● **TASK INSTRUCTIONS**: Output the data verbatim, minus the images.

● **DATA SHOWN**:
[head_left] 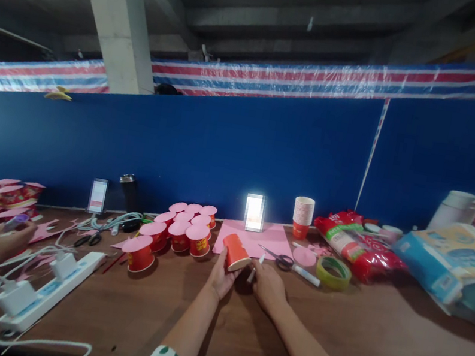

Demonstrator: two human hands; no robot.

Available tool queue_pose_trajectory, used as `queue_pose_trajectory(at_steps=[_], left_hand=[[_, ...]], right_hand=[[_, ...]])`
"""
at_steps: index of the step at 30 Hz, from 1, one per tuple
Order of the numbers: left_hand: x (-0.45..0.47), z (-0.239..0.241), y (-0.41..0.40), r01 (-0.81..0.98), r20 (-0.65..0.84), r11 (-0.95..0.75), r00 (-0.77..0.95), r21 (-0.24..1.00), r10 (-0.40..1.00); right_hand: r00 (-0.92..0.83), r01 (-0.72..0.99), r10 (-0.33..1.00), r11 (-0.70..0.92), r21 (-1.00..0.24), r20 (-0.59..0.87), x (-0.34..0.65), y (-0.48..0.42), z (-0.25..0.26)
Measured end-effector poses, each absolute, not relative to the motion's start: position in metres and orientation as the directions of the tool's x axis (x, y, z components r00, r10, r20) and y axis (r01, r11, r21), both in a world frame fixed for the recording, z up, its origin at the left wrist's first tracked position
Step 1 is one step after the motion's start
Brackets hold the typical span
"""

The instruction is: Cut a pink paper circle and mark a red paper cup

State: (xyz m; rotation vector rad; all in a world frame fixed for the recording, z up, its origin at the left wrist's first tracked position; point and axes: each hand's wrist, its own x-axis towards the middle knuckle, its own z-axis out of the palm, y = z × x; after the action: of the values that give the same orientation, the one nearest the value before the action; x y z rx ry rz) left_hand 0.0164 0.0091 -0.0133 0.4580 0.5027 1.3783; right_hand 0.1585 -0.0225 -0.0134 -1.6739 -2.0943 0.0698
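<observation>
A red paper cup [234, 253] is tilted on its side in my left hand [223, 278], whose fingers wrap round it from below. Its pale rim faces down and to the right. Close beside the cup, my right hand [270, 288] pinches a slim white pen-like stick [251, 276]; its exact kind is unclear. Behind the cup lies a sheet of pink paper [271, 235]. Scissors [282, 261], a white marker [307, 276] and a cut pink paper disc [304, 256] lie right of my hands. Several red cups [137, 255] topped with pink discs stand to the left.
A stack of paper cups [303, 216], a roll of tape [333, 273], red packages [358, 247] and a blue-yellow pack [455, 266] stand on the right. At left are a power strip [52, 293], loose cables and another person's hand [1, 245]. A blue partition [242, 148] closes the back.
</observation>
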Motion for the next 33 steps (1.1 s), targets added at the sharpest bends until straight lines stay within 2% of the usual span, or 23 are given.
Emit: queue_pose_trajectory(at_steps=[14,19,22,25,29,33], left_hand=[[0.016,-0.012,0.008,-0.787,-0.071,0.139,0.121,0.601,0.99],[0.016,-0.015,0.01,-0.769,-0.054,0.114,0.103,0.629,0.993],[0.019,-0.016,0.009,-0.727,-0.02,0.059,0.061,0.685,0.998],[0.023,-0.018,0.011,-0.662,0.023,0.011,0.043,0.749,0.999],[0.027,-0.025,0.016,-0.581,0.079,-0.053,0.021,0.812,0.997],[0.027,-0.03,0.019,-0.547,0.123,-0.089,0.025,0.832,0.992]], right_hand=[[-0.143,0.903,0.921,0.272,-0.334,0.363,0.158,-0.022,-0.015],[-0.056,0.89,0.895,0.245,-0.384,0.442,0.163,-0.021,-0.018],[0.01,0.834,0.8,0.324,-0.446,0.6,0.166,-0.022,-0.018],[-0.032,0.779,0.71,0.458,-0.428,0.703,0.165,-0.025,-0.016],[-0.131,0.768,0.7,0.519,-0.374,0.702,0.161,-0.028,-0.012],[-0.154,0.772,0.711,0.52,-0.365,0.686,0.16,-0.029,-0.011]])
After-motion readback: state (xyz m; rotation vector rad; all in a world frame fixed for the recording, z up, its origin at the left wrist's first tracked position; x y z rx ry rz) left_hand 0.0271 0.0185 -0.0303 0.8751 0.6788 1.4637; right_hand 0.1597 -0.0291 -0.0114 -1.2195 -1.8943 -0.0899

● **FINISHED EXERCISE**:
[head_left] 

Demonstrator: two human hands; no robot.

Available tool queue_pose_trajectory, used as `queue_pose_trajectory(at_steps=[_], left_hand=[[_, ...]], right_hand=[[_, ...]])`
"""
at_steps: index of the step at 30 Hz, from 1, one per tuple
Order of the numbers: left_hand: x (-0.45..0.47), z (-0.239..0.241), y (-0.41..0.40), r01 (-0.81..0.98), r20 (-0.65..0.84), r11 (-0.95..0.75), r00 (-0.77..0.95), r21 (-0.24..1.00), r10 (-0.40..1.00); right_hand: r00 (-0.92..0.83), r01 (-0.72..0.99), r10 (-0.33..1.00), r11 (-0.70..0.92), r21 (-1.00..0.24), r20 (-0.59..0.87), x (-0.34..0.65), y (-0.48..0.42), z (-0.25..0.26)
Measured end-effector poses, each absolute, not relative to the motion's start: position in metres and orientation as the directions of the tool's x axis (x, y, z components r00, r10, r20) and y axis (r01, r11, r21), both in a world frame fixed for the recording, z up, its origin at the left wrist's first tracked position
Step 1 is one step after the motion's start
Brackets hold the typical span
"""

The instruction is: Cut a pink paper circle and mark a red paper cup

State: (xyz m; rotation vector rad; all in a world frame fixed for the recording, z up, its origin at the left wrist's first tracked position; point and axes: each hand's wrist, its own x-axis towards the middle knuckle, its own z-axis out of the palm, y = z × x; after the action: of the values that give the same orientation, the one nearest the value before the action; x y z rx ry rz) left_hand 0.0164 0.0091 -0.0133 0.4580 0.5027 1.3783; right_hand 0.1585 -0.0225 -0.0134 -1.6739 -2.0943 0.0698
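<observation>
A red paper cup [234, 253] is tilted on its side in my left hand [223, 278], whose fingers wrap round it from below. Its pale rim faces down and to the right. Close beside the cup, my right hand [270, 288] pinches a slim white pen-like stick [251, 276]; its exact kind is unclear. Behind the cup lies a sheet of pink paper [271, 235]. Scissors [282, 261], a white marker [307, 276] and a cut pink paper disc [304, 256] lie right of my hands. Several red cups [137, 255] topped with pink discs stand to the left.
A stack of paper cups [303, 216], a roll of tape [333, 273], red packages [358, 247] and a blue-yellow pack [455, 266] stand on the right. At left are a power strip [52, 293], loose cables and another person's hand [1, 245]. A blue partition [242, 148] closes the back.
</observation>
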Motion for the next 33 steps (1.1 s), targets added at the sharpest bends until straight lines stay within 2% of the usual span, or 23 are given.
Emit: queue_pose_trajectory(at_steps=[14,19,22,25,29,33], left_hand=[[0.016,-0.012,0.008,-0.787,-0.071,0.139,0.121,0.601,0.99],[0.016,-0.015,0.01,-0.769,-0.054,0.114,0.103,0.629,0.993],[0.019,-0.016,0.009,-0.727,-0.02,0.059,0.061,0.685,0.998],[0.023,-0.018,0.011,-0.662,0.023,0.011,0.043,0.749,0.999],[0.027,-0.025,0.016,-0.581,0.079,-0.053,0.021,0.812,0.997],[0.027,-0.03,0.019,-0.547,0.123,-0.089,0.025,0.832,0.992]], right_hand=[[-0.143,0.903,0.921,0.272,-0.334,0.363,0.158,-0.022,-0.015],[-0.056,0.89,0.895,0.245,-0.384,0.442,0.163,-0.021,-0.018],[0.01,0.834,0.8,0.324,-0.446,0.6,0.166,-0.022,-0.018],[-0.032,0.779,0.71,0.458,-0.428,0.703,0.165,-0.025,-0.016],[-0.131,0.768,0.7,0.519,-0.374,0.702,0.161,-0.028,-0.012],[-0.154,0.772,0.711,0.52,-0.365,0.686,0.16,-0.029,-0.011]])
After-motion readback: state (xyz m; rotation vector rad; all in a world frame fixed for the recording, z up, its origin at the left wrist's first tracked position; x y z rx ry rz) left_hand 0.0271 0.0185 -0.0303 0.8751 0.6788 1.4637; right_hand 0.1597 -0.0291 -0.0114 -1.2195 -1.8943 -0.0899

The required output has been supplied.